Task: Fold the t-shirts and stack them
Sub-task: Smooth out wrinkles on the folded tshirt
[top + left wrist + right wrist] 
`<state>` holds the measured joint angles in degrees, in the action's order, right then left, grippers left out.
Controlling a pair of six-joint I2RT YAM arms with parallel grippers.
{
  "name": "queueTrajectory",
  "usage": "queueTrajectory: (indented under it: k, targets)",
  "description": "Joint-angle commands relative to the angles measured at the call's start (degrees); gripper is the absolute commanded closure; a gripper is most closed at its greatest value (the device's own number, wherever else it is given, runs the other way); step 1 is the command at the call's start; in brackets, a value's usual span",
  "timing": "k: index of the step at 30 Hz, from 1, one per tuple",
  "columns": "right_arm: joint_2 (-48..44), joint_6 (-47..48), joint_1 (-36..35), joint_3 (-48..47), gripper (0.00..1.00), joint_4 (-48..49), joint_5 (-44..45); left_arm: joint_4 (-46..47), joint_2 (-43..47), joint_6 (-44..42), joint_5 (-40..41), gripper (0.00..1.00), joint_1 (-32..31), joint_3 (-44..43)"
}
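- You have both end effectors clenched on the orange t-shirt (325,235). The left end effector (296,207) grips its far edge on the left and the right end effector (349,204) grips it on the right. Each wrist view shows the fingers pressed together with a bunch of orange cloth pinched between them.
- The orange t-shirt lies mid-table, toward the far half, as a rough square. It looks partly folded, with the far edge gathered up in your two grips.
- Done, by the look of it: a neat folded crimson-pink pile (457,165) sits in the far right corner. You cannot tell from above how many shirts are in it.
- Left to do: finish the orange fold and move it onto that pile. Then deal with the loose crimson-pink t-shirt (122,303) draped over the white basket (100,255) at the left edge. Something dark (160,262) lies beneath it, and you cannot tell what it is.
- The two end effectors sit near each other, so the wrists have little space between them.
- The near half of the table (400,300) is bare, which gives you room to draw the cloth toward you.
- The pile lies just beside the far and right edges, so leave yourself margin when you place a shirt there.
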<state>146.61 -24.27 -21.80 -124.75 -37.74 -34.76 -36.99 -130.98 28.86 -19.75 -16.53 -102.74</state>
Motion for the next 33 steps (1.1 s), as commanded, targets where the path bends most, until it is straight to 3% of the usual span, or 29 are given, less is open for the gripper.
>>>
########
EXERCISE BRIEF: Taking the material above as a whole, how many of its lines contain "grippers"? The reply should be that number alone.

TASK RESULT: 2